DATA RECORDS:
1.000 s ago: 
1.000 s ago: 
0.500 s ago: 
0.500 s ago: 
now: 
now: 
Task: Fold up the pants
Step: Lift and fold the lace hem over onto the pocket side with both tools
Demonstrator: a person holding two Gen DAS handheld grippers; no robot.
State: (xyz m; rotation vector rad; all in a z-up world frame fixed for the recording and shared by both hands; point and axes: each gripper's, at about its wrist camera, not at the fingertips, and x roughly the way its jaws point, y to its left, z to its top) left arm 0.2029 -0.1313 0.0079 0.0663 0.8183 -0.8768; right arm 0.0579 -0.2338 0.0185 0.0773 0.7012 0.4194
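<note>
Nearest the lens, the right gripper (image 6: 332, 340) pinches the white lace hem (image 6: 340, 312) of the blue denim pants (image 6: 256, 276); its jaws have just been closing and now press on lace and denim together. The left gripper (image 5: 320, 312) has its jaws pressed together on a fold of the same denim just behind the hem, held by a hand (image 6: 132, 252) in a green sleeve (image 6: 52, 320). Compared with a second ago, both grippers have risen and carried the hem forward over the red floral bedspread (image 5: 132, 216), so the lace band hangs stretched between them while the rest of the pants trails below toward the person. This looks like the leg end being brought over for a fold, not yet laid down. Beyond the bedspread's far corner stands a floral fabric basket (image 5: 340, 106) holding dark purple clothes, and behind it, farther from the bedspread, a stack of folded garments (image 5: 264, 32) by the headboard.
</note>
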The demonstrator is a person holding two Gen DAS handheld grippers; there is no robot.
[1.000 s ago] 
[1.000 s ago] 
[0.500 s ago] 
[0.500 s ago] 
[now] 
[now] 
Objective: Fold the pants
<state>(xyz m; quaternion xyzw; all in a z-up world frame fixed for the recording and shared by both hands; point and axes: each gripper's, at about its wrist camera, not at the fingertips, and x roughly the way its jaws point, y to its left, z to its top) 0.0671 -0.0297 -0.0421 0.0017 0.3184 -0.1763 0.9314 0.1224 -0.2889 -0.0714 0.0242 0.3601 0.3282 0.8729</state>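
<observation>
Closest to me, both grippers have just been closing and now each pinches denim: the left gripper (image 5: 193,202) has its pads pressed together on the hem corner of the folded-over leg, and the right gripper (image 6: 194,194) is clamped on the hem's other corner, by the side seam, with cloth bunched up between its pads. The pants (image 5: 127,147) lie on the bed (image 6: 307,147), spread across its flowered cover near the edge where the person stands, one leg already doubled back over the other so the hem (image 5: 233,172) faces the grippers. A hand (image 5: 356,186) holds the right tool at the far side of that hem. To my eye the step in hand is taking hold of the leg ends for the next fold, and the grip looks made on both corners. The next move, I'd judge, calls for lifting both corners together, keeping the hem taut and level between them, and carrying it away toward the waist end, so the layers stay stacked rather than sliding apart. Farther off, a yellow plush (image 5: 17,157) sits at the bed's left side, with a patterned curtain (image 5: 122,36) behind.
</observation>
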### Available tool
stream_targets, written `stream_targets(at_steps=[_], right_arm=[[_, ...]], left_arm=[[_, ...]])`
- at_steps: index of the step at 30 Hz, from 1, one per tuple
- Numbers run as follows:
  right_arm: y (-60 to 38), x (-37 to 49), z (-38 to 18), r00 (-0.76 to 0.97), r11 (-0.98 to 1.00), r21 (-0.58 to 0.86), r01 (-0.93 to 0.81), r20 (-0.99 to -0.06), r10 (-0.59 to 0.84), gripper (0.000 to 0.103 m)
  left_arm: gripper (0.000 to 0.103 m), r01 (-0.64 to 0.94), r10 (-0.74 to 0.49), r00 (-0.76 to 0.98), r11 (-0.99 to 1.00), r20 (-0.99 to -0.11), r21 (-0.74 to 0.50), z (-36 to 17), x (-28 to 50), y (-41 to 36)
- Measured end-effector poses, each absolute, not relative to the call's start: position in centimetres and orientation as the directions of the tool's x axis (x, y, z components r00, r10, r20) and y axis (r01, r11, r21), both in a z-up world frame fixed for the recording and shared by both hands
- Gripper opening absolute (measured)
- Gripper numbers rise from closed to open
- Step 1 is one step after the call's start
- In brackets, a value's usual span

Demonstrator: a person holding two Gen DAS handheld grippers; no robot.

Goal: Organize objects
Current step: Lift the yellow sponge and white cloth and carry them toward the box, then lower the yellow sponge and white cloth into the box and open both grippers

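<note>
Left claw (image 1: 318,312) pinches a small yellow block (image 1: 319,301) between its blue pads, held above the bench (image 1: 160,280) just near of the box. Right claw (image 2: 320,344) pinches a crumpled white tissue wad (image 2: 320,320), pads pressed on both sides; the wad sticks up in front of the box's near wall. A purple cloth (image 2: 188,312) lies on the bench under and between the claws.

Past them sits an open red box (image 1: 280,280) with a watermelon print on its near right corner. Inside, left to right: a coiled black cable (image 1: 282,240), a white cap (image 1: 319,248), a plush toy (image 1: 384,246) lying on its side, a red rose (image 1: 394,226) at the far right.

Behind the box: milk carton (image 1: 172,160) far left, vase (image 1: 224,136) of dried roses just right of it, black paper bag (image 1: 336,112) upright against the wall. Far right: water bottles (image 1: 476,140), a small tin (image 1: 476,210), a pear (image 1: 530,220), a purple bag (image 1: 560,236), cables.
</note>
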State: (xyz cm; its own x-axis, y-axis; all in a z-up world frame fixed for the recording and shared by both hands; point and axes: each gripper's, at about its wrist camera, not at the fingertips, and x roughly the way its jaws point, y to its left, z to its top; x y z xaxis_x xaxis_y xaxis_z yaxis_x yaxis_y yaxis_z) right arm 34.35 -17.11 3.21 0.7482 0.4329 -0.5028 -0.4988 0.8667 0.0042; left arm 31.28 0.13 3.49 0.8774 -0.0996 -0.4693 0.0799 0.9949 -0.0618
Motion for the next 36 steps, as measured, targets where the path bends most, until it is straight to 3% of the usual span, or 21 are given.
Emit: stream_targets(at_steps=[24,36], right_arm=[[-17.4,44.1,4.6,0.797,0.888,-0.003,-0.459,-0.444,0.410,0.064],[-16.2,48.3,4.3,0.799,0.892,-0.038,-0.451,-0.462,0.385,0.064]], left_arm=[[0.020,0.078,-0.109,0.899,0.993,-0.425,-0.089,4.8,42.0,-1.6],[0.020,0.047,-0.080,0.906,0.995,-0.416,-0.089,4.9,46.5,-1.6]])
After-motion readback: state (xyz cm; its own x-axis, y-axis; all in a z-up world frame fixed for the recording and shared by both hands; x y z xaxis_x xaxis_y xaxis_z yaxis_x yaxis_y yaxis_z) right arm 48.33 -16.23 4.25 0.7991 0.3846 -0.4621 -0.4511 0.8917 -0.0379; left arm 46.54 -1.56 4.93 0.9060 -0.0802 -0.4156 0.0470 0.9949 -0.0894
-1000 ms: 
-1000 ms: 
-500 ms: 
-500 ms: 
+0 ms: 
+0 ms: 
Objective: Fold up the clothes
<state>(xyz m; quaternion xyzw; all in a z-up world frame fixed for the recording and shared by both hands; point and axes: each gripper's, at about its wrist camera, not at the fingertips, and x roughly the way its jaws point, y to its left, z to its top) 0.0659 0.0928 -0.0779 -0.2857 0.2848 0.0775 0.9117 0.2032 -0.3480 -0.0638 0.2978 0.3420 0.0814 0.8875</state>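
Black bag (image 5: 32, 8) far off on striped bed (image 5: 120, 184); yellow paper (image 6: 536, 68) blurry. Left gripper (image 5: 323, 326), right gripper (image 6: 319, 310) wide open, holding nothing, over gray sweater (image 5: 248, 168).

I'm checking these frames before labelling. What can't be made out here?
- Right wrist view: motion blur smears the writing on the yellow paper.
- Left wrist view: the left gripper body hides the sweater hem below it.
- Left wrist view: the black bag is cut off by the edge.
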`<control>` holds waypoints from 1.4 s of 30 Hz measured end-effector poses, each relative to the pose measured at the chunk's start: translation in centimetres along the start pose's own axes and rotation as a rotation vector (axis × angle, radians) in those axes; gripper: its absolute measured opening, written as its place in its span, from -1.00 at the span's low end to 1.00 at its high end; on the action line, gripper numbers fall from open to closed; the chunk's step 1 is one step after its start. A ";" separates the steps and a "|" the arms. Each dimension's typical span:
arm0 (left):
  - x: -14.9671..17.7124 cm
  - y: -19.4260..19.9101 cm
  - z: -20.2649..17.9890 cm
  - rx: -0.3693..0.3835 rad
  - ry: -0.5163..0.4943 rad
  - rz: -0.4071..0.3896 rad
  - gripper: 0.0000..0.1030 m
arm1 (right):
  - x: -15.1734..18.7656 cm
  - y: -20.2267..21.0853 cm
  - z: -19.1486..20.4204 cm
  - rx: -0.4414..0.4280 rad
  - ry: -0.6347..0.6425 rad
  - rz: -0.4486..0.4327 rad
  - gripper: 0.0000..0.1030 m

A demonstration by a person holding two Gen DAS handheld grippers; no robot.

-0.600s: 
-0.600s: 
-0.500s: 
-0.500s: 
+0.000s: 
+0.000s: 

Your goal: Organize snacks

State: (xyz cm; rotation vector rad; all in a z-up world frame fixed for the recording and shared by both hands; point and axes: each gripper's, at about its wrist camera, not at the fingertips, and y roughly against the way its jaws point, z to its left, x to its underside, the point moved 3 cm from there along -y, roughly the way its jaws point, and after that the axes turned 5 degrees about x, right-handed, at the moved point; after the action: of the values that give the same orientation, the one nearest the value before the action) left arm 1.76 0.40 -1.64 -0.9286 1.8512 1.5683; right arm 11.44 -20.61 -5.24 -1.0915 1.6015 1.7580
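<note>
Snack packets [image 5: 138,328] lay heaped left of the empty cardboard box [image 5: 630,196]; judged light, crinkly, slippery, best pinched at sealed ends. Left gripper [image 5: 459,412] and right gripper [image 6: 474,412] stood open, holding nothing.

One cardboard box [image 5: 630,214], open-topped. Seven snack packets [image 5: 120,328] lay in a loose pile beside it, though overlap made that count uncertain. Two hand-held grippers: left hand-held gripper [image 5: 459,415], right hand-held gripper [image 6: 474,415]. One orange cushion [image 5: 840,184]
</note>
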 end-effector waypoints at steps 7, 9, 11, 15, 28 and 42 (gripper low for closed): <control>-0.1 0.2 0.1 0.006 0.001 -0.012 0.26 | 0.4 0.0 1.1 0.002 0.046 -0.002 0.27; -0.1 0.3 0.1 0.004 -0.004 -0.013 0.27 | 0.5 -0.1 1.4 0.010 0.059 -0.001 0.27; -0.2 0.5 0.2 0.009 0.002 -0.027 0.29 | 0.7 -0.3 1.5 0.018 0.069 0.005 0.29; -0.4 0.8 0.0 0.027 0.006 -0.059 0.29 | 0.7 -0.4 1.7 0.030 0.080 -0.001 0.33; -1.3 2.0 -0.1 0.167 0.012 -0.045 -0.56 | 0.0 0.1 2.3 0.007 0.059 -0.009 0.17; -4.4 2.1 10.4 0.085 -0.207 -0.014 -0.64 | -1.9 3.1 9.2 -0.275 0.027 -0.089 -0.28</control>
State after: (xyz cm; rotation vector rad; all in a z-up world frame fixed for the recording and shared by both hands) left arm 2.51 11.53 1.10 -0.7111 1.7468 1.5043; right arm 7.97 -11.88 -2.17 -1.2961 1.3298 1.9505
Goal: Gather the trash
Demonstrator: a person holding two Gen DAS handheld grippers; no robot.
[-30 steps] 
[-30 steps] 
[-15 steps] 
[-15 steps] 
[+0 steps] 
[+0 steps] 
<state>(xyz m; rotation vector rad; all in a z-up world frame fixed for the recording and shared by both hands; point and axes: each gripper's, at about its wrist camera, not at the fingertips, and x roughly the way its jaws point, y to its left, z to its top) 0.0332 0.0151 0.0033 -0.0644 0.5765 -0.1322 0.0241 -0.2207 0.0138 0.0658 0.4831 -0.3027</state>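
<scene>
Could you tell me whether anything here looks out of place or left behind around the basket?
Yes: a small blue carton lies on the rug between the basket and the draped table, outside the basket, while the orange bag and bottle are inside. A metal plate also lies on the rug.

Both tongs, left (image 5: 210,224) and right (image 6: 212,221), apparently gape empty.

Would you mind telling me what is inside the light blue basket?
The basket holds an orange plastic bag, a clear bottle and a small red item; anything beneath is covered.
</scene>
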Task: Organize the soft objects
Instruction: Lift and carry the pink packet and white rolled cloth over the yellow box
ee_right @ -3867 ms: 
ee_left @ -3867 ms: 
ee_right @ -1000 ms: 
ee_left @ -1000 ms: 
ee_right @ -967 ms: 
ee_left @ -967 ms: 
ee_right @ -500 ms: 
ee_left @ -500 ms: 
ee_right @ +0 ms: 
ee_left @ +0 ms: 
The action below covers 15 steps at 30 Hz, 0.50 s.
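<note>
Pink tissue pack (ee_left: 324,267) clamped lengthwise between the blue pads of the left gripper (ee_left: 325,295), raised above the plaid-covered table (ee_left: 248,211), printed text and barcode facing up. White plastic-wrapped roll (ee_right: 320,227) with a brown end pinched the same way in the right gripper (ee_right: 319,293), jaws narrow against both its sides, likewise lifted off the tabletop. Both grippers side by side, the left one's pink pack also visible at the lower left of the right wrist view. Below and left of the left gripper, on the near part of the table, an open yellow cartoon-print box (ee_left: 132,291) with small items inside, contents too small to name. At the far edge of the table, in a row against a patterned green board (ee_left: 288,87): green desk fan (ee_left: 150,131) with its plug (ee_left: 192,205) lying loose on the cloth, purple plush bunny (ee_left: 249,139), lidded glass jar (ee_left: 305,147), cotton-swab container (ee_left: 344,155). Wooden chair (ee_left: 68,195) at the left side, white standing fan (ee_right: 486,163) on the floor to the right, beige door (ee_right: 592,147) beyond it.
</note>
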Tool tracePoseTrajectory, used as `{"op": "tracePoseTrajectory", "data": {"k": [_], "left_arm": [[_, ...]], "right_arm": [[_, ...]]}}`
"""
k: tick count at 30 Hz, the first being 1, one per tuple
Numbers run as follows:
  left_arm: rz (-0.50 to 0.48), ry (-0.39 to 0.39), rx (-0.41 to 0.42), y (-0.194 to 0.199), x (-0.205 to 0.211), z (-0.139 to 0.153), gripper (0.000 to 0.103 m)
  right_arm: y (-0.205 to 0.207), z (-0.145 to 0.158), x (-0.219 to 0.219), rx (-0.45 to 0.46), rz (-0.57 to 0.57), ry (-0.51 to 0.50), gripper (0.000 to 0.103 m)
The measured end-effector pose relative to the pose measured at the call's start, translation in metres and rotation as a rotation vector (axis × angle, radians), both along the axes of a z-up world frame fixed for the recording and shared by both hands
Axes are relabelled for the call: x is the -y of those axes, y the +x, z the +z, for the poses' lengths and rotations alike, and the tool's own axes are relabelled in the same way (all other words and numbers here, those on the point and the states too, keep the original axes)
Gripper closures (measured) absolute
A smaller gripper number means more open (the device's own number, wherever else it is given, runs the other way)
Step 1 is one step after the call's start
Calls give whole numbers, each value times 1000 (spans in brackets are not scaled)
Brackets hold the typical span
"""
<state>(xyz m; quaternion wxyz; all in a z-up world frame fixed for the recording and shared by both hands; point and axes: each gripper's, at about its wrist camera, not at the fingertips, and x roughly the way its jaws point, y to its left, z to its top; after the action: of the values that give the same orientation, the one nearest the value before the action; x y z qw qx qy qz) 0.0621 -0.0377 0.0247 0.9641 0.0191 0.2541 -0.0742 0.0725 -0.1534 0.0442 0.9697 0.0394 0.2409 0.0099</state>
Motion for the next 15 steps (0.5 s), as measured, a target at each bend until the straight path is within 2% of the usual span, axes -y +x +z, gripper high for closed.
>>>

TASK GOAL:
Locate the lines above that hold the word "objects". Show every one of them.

OUTPUT OF THE TASK:
Goal: Organize objects
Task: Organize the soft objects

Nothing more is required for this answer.